Publicado
Maykol José Leiva López 
Seminarista de IV Formando Pastores al Estilo de Jesús.

Desde hace algunos años, específicamente desde el Concilio Vaticano II (1962-1965), la liturgia en la Iglesia se renovó para dar paso a una participación más activa, consciente y fructuosa de cada uno de los que participamos en cualquier celebración litúrgica (Cfr. Sacrosanctum Concilium 11), de esto no escapó la Celebración Eucarística, que se vio enriquecida de una forma particular.  

Estos cambios, drásticos para su tiempo, pero ineludibles para afrontar el nuevo milenio que se acercaba, hicieron volver a reconsiderar la necesidad de una conciencia mucho más profunda en los fieles del misterio que comprende la participación en el sacramento de la Eucaristía como fuente y culmen de la vida cristiana (Cfr. Lumen Gentium 11). 

De esta manera, la Solemnidad del Cuerpo y la Sangre de Cristo o Corpus Christi como lo conocemos popularmente, aunque data del siglo XIII, hoy nos viene a recordar que estamos estrechamente ligados a Dios gracias a que su presencia sacramental continúa ofreciéndose a nosotros por medio del sacrificio eucarístico. 

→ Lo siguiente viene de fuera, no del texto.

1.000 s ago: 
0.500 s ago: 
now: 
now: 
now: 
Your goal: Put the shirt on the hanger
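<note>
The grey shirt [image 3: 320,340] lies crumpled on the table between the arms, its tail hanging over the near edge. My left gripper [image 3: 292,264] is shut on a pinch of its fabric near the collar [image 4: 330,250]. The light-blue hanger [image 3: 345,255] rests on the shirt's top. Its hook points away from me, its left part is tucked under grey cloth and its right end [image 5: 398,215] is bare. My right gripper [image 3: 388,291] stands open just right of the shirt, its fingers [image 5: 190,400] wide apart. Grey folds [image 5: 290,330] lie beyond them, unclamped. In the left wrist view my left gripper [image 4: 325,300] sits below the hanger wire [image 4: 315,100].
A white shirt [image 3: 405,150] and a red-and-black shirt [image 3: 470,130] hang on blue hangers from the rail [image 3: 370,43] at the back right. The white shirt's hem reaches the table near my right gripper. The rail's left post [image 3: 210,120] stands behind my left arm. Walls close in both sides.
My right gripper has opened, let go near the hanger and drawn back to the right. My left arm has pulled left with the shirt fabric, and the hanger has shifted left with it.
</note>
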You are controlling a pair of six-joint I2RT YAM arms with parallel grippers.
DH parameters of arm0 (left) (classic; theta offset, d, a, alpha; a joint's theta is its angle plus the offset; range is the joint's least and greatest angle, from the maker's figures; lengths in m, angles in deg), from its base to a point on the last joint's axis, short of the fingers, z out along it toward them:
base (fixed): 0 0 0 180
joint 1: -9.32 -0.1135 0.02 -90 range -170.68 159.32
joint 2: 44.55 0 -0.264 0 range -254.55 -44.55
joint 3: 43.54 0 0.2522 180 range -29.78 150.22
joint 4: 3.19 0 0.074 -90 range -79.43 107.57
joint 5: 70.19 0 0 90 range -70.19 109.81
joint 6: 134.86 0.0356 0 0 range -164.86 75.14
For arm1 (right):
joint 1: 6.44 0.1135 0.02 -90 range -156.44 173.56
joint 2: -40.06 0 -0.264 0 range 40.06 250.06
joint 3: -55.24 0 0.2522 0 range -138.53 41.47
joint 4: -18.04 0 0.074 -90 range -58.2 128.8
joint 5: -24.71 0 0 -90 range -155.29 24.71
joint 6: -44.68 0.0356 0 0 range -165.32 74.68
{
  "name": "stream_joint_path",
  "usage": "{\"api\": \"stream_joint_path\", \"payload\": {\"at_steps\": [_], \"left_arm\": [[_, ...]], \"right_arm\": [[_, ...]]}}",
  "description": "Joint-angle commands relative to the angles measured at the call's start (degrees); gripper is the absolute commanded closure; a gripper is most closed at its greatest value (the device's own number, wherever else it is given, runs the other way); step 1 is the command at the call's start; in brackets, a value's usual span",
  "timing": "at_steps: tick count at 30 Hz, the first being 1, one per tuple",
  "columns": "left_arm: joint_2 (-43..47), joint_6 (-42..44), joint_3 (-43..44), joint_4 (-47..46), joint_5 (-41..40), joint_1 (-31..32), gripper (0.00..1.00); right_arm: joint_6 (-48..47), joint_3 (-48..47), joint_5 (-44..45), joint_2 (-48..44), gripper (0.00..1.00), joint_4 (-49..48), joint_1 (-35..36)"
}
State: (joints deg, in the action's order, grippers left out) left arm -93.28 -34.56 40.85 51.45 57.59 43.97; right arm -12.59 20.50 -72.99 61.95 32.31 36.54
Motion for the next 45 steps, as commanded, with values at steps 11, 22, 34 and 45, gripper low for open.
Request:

Así las cosas, entendemos claramente que la Eucaristía es fuente en cuanto a que toda la vida sacramental y apostólica de la Iglesia está unida a ella, convirtiéndose, por ende, para nosotros en una fuente de gracia que, como en una onda expansiva invade los aspectos no solo de la vida de la Iglesia, sino también nuestra propia historia de salvación, fortaleciéndola con el Alimento Celestial. Su fuerza nos envía en la misión para que otros también puedan beber de esa fuente de gracia inagotable. 

En esa misma consonancia, afirmamos también que la Eucaristía es culmen de nuestra vida de creyentes pues en ella encontramos “la cumbre de la acción por la que, en Cristo, Dios santifica al mundo” (Eucharisticum mysterium, 6). Gracias a esa acción sacramental por la cual las especies del pan y del vino se convierten en presencia real del cuerpo y la sangre del Señor, hallamos el alimento perfecto que santifica nuestra vida y la vincula de una forma particular a la entrega de Cristo, haciéndonos partícipes desde ya de los misterios celestiales de los cuales anhelamos participar algún día en el Reino de los Cielos. 

Por eso, disfrutemos de esta solemnidad que nos sumerge en el misterio de un Dios que ha querido quedarse con nosotros en las humildes especies del pan y del vino. Contemplemos su grandeza que se manifiesta en su presencia real en el santísimo sacramento del altar y dejémonos alcanzar por esa fuente inagotable de gracia que colma nuestra vida y nos lleva a palpar por un momento en esta tierra, los cielos nuevos y la tierra nueva que anhelamos llegar a obtener. 

Vivamos con entusiasmo esta celebración que desde hace un par de años no tenemos como tradicionalmente la conocemos y expresemos todo nuestro fervor a nuestro Señor que ha querido, en su infinito amor, permanecer en las especies consagradas.